Olszanecka Agnieszka, Pośnik-Urbańska Aneta, Kawecka-Jaszcz Kalina, Czarnecka Danuta
1st Department of Cardiology and Hypertension, Jagiellonian University Medical College, Kraków, Poland.
Pol Arch Med Wewn. 2010 Oct;120(10):390-8.
Hypertension and its complications are more common in postmenopausal women than before menopause. However, whether this is due to the effect of age or menopause is still unknown.
The aim of the study was to assess the effect of menopause on blood pressure (BP), left ventricular and vascular structure and function, as well as kidney function in perimenopausal women.

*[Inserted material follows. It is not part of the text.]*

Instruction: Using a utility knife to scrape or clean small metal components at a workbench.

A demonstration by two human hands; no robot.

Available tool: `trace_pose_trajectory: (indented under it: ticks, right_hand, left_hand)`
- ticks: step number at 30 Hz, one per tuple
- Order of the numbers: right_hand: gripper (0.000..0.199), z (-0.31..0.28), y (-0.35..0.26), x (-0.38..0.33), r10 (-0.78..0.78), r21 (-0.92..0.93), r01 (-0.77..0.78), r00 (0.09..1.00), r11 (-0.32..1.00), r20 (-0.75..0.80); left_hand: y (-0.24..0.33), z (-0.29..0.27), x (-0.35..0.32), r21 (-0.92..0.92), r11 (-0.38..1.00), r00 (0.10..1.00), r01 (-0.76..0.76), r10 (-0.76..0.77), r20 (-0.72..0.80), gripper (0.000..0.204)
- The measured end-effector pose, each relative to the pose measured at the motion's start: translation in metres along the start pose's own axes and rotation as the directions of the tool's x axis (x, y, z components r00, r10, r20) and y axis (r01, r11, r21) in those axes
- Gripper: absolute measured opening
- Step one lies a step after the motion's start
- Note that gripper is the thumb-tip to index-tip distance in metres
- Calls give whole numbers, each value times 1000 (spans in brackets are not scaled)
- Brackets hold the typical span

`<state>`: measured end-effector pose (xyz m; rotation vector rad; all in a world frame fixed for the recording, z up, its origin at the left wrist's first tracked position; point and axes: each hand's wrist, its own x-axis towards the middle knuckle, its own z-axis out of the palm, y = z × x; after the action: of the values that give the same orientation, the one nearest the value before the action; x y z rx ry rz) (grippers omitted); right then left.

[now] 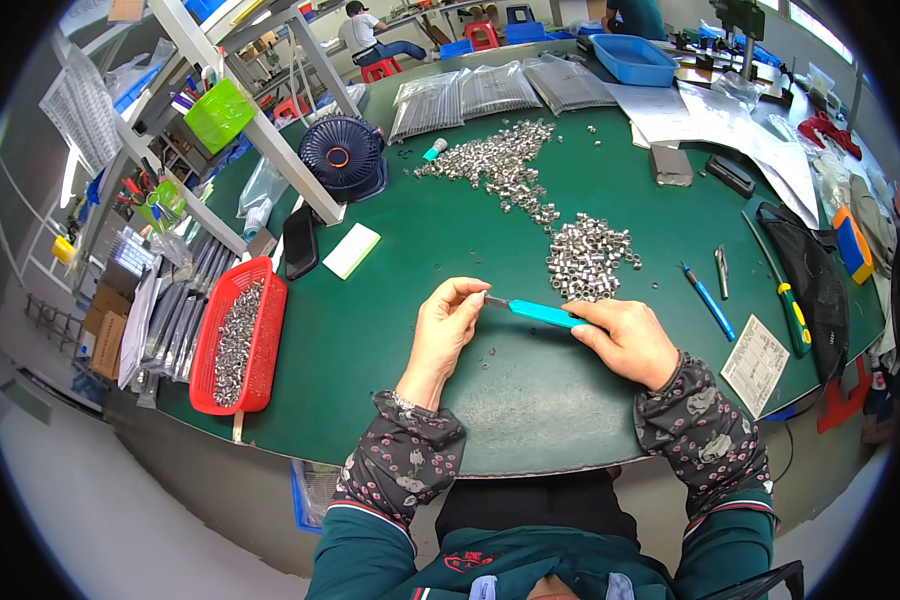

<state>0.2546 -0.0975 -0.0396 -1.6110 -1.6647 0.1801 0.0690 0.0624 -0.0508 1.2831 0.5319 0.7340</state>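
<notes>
The right hand (625, 340) lay low over the green bench (440, 240), its grip closed round the rear of a turquoise-handled tool (542, 314) that ran from it toward ten o'clock, the handle showing bare between the two hands and the short metal tip (493, 301) reaching the other hand. The left hand (448, 325) stood just at nine o'clock of that tip, thumb and forefinger pinched together at its end; whatever small piece they held was too small to make out, so the tip met the left grip right at the fingertips, while the handle sat deep in the right one. At twelve o'clock from the tool, near but apart, lay a heap of small metal rings (590, 258), and a longer scatter of the same rings (495, 160) trailed farther off toward eleven o'clock. A few loose rings (485, 351) sat on the bench just under the hands. Well off at nine o'clock a red basket (265, 340) held more metal pieces at the bench edge. At three o'clock from the right hand lay a blue pen (710, 303), and beyond it a green-handled screwdriver (792, 315) and a printed paper slip (755, 365). A small dark fan (341, 155) stood at eleven o'clock, with a white pad (351, 250) below it and clear bags of parts (500, 92) at the far side.
</notes>
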Motion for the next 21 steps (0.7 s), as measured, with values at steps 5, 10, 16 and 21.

The study involved 192 women aged 40 to 60 years (mean age, 51.73 ±1.82 years), including 152 with newly diagnosed essential hypertension and 40 normotensive controls matched for age. In all subjects, 24-hour BP monitoring was performed. Echocardiographic examination with the assessment of left ventricular mass (LVM) and systolic and diastolic function,as well as carotid ultrasound with the measurement of intima-media thickness (IMT) in the common carotid artery were performed. Carotid-femoral pulse wave velocity (PWV) was measured. Glomerular filtration rate (eGFR) was calculated and urinary albumin-creatinine ratio (UACR) was measured.
The study group was divided according to hypertension and menopausal status into 4 subgroups: normotensive premenopausal, normotensive postmenopausal, hypertensive premenopausal, and hypertensive postmenopausal women. Menopause did not affect BP or LVM. Differences in LVM between pre- and postmenopausal women were dependent on age and the body mass index. Hypertensive postmenopausal compared with hypertensive premenopausal women had significantly higher IMT (0.72 ±0.34 mm vs. 0.59 ±0.30 mm, P = 0.001) and a lower ratio of early to late mitral inflow velocity (E/A, 1.04 ±0.32 vs. 1.32 ±0.33, P = 0.01). PWV was higher in hypertensives compared to controls (9.7 ±1.6 m/s vs. 8.4 ±1.2 m/s, P = 0.001), without differences between premenopausal and postmenopausal women. Menopause did not affect eGFR and UACR either in the hypertensive or normotensive group.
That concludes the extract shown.